2025 was a particularly busy for the PMPRB, and this year promises to be just as demanding, including with the implementation of the new Guidelines. Before discussing what’s to come  in 2026, I would like to lookback on the highlights of 2025, a year marked by sustained activity within our organization.

Although the publication of the Guidelines for PMPRB Staff was the most significant event of 2025, the PMPRB also worked on several other important files. Notably, our teams held important meetings with stakeholders and various interested parties to prepare them for the implementation of these Guidelines. We have also written a new Code of Conduct for Board members, started reviewing thoroughly our hearing processes to ensure efficient and modern hearings, and published our 2026–2030 Strategic Plan last November.  As you know, the PMPRB is also an important source for pharmaceutical information. We published our 2024 Annual Report where we track our price monitoring and trends in the pharmaceutical market for the last year, as well as reports to the Minister of Health on pricing, utilization, and cost trends such as CompassRx.   

So, what does 2026 have in store for us? A bright and productive future, as described in our 2026-2030 Strategic Plan. By establishing our priorities for the next five years, we are confident that we will be able to carry out our mandate while upholding our guiding principles, namely credibility, excellence, engagement, collaboration, and transparent communication.

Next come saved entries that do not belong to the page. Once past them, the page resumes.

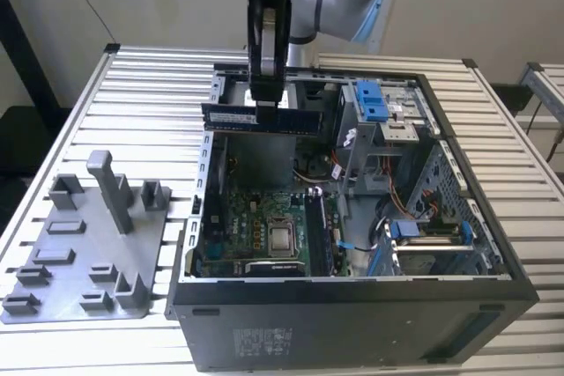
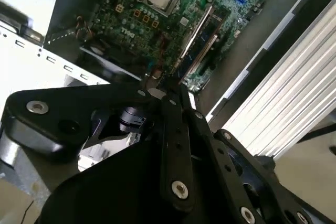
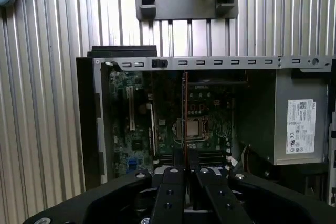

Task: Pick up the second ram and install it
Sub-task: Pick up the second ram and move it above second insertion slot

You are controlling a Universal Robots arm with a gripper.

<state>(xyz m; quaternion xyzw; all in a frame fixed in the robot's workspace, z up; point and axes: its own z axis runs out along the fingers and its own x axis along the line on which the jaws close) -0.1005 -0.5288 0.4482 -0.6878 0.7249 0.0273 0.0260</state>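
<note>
Hanging level over the open case [image 1: 352, 323] on the worktop [image 1: 511, 129], the ram [image 1: 304, 121] is pinched at its middle by the gripper [image 1: 267, 105]; inside the case sit a green motherboard [image 1: 256, 226] and a grey power supply [image 3: 262, 124] with a white label [image 3: 301, 126] of small black print.

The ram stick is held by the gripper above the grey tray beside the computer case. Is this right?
No. The exterior view shows the gripper holding the ram stick above the open computer case, not above the grey tray.
</note>
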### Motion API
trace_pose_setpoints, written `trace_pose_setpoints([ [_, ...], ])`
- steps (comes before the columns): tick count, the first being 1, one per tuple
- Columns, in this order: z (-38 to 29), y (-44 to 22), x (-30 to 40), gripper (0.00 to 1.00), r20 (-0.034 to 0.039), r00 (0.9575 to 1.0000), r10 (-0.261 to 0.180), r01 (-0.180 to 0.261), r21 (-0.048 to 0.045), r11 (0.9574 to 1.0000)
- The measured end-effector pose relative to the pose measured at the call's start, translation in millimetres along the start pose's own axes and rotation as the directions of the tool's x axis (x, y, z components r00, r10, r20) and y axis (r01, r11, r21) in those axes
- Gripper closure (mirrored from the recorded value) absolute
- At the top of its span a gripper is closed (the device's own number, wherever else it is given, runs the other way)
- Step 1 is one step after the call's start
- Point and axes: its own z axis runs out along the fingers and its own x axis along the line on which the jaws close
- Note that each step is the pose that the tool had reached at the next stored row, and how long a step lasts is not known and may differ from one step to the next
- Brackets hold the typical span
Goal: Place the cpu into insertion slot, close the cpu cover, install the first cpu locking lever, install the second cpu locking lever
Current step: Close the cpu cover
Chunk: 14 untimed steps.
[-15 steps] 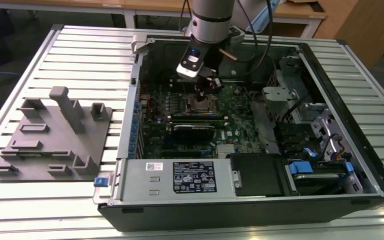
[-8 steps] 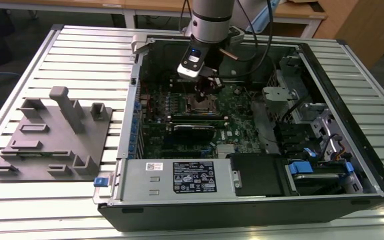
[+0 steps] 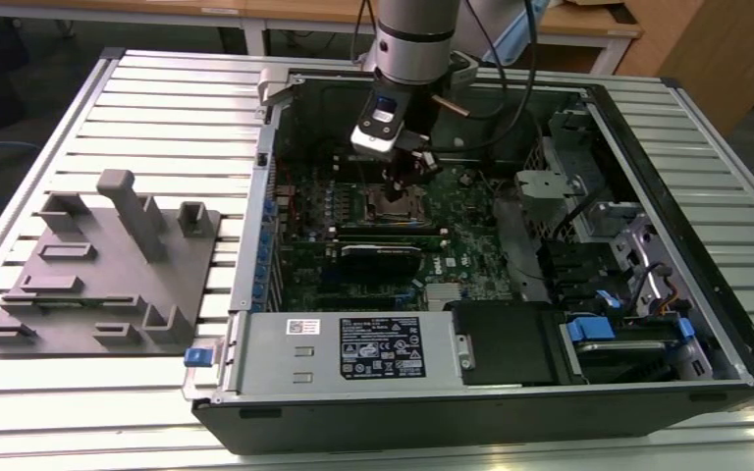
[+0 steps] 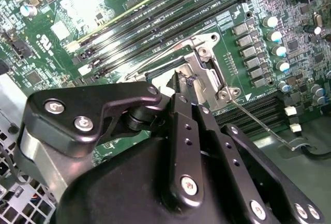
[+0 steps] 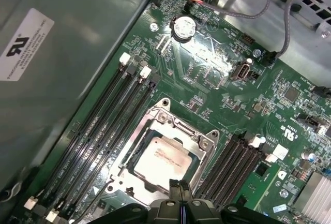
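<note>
Here, the closed, empty gripper sits beside the cpu seated in the insertion slot; chip likely light, rigid, fragile, held by edges

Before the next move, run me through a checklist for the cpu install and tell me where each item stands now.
1. Cpu seated flat, not tilted: ok.
2. Cover down around the cpu: ok, it looks flat in the first wrist view.
3. Lever latched: not ok, it juts out unhooked.
4. Jaws shut, tips at the cover's edge: ok.
5. Jaws actually touching the cover: cannot tell.
</note>
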Motion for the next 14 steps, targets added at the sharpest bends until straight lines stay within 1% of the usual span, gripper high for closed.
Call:
trace_pose_setpoints([
  [2, 0.1, 0.0, 0.0, 0.90, 0.0013, 0.9997, -0.025, 0.025, -0.0017, 0.9997],
  [4, 0.4, 0.1, 0.1, 0.90, 0.0028, 0.9983, -0.057, 0.058, -0.0044, 0.9983],
  [7, 1.0, 0.1, 0.1, 0.90, 0.0055, 0.9937, -0.112, 0.112, -0.0089, 0.9936],
  [10, 1.5, 0.1, 0.1, 0.90, 0.0085, 0.9863, -0.165, 0.165, -0.0128, 0.9862],
  [14, 1.9, 0.1, 0.2, 0.90, 0.0122, 0.9735, -0.228, 0.229, -0.0174, 0.9734],
])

In addition to continuing the modernization of our hearing processes and to conducting a public consultation on this matter — so that the PMPRB will be fully prepared for its next hearing — the Policy and Economic Analysis Branch team is in the process of publishing the upcoming editions of Meds Pipeline Monitor, Meds Entry Watch, and Generics360. Conversation will also be continued with our national and international partners on pricing and reimbursement issues. Finally, 2026 will be marked by the publication of a new report monitoring the pipeline in Canada, a critical issue for Canadians.  

As you can see, there is still much to be done by the PMPRB staff. The Board members and I are starting the year with a firm commitment to continue our primary mission: protecting Canadians by monitoring the prices of patented medicines sold in Canada by rights holders to ensure that those prices are not excessive.

I wish you all a successful 2026.

Sincerely,

Preparing for the Implementation of the 2025 Guidelines for PMPRB Staff

The PMPRB has been actively preparing for the implementation of the 2025 Guidelines.

Information Sessions

On November 17 and 18, 2025, the PMRPB hosted information sessions to provide an overview of the changes to the Guidelines. This was also the opportunity for Rights Holders and other stakeholders to ask questions on technical details of the implementation. The presentation is available to review on the PMPRB website.

Website Updates

Since the publication of the Guidelines, the PMPRB website was updated with information for Rights Holders to support a smooth transition to the new framework.

• The Review Process page summarizes the steps in the new Guidelines, along with information on timelines.
• The Complaints page has been updated to reflect the new information on how to submit a complaint. 
• The Rights Holder Input Relating to the Scientific Review Process page has been updated to provide details on the suggested approach for submissions along with requirements for filing electronic submissions.

Moving Forward

Please note that the semi-annual submission process remains unchanged, and the next filing, covering the period of July 1 to December 31, 2025, is due no later than January 30, 2026. Rights Holders should have received a communication specific to their upcoming filing in December 2025. Information on the filing requirements and deadlines can be found on the Filing Data to the PMPRB page. Rights Holders are reminded that Block 5 information should always be filed with the most up-to-date information, regardless of the volume of sales.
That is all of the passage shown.